Si en cada jardín y en cada parque plantamos flora nativa, la que crece naturalmente en la región, estaríamos abonando a la mitad de la Tierra sin ocupación humana tan necesaria
Aunque parezca obvia, una primera estrategia es considerar mantener la mayor parte posible de la vegetación ya existente en los sitios que se planea urbanizar. Sigue siendo común observar constructoras que eliminan todos los árboles en un predio para, una vez terminada la obra, plantar otras especies.
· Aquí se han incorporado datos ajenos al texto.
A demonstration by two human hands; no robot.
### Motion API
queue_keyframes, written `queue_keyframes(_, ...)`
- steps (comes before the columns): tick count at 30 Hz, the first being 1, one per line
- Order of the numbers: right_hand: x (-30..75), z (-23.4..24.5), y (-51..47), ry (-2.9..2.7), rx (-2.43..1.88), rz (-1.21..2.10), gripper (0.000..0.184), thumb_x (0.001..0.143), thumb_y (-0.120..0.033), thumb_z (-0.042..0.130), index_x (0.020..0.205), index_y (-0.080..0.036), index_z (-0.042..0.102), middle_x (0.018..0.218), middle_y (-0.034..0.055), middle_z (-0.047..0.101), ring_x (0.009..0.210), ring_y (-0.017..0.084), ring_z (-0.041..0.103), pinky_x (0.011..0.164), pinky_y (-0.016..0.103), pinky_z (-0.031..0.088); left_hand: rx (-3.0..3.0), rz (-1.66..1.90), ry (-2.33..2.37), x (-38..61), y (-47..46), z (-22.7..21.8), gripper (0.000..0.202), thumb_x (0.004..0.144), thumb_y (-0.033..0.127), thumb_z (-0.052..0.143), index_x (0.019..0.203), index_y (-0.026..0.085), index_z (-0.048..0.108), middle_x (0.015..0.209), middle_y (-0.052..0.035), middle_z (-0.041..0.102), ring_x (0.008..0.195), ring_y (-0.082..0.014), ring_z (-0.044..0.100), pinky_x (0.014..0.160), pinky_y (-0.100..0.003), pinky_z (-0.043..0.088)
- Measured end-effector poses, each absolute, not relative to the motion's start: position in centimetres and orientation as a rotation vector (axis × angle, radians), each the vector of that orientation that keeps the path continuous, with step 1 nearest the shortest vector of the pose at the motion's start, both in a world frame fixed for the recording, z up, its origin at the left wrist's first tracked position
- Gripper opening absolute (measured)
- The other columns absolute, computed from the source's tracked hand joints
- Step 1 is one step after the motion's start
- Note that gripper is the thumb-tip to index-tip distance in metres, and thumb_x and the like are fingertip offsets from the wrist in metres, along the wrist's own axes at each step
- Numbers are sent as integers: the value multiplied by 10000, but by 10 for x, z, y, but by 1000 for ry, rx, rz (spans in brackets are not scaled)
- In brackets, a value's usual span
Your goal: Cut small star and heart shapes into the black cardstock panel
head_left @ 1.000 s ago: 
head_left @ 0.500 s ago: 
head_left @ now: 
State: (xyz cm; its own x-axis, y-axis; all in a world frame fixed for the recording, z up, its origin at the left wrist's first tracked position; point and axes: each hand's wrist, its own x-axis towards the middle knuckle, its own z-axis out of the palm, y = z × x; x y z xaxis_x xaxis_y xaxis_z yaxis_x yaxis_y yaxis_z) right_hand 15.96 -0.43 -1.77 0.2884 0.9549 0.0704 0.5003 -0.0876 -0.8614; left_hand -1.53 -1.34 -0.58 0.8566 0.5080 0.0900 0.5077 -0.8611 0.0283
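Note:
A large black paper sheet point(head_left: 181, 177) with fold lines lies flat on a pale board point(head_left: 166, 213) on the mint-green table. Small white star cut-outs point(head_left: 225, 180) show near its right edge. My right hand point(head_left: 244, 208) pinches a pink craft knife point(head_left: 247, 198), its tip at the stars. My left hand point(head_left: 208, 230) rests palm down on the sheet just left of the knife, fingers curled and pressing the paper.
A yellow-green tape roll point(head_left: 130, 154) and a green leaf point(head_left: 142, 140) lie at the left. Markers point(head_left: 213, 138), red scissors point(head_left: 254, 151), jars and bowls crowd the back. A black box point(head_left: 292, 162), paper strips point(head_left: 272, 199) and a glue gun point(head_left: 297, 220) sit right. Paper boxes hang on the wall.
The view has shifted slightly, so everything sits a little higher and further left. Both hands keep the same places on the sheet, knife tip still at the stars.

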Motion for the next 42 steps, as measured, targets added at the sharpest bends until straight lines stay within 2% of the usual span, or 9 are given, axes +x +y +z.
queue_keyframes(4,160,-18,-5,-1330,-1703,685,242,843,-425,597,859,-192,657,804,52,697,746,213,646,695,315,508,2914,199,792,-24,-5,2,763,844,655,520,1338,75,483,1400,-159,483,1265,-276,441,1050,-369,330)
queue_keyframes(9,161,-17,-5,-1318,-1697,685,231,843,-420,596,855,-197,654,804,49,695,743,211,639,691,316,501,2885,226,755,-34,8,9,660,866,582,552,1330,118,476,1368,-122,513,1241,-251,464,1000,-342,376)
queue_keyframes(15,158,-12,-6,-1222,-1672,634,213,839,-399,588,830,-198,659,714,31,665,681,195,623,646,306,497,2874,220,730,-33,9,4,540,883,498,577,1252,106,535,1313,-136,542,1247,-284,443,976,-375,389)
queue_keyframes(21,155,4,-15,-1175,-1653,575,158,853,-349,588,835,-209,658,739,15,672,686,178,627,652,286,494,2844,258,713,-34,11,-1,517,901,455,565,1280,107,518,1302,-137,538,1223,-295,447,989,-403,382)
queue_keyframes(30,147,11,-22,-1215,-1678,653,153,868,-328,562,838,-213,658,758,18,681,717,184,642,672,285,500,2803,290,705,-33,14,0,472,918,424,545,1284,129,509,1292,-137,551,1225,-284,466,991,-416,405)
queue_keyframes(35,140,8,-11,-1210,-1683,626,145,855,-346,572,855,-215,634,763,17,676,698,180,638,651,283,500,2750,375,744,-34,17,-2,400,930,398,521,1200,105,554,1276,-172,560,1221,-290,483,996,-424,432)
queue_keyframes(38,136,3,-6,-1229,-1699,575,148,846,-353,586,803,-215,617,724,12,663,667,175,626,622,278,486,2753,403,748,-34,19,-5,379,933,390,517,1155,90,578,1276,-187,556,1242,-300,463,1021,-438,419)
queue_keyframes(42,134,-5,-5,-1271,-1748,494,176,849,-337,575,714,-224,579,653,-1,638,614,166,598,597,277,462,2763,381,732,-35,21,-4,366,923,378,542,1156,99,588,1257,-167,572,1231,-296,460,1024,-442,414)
En los casos en que no hay árboles, el simple hecho de plantar una especie de roble nativa en nuestro jardín, en la banqueta o en el parque significa que seríamos testigos de un pequeño ecosistema con muchas de sus interacciones. Plantar especies nativas significa tener todos los beneficios que pensamos de la vegetación, como disfrutar de la sombra o reducir la temperatura de nuestras ciudades, mientras que al mismo tiempo ahorramos recursos cada vez más preciosos como el agua. Asimismo, no depender de agroquímicos implica un ambiente más sano y menos costos de mantenimiento.
Una segunda visión es la de la agricultura urbana. En esta visión de ciudad los espacios verdes son una oportunidad para proveer comida, reconectarnos con la tierra y con nosotros mismos, y, cuando se hace de manera colectiva, crear lazos de comunidad. Ejemplos de esto existen en lugares diversos, desde las macetas de muchas de nuestras abuelas, las experiencias de El Edén Orgánico en Guadalajara, las chinampas de Xochimilco o el Huerto Roma Verde en aquella colonia de la Ciudad de México, hasta los cultivos organopónicos en los barrios de La Habana, Cuba, o la red de huertos urbanos de Basilea, Suiza. Así los terrenos baldíos, los parques y hasta las azoteas son una oportunidad de comer más sano y para conocer y aprender de nuestros vecinos. Producir comida en las ciudades tiene varias ventajas, entre las que se encuentran el uso productivo y reapropiación del espacio público, la reducción de los impactos ambientales asociados con la producción de comida convencional (transporte, empaque, materiales, etc.), el manejo de los desechos orgánicos y fertilización de suelo, la mitigación de la pobreza urbana y el fomento de la actividad física, entre varios más.
Estas dos visiones no tienen por qué ser excluyentes. Quizás más que una respuesta única, valga la pena pensar a las ciudades como espacios multifuncionales que ofrezcan oportunidades de estrechar relaciones entre nosotros y con otras especies. Queda claro que para tener ciudades así, las decisiones necesitarán ir mucho más allá que elegir si ponemos pasto inglés o sintético.
[1] Edward O. Wilson, Medio planeta : la lucha por las tierras salvajes en la era de la sexta extinción, Errata Naturae, Madrid, 2017.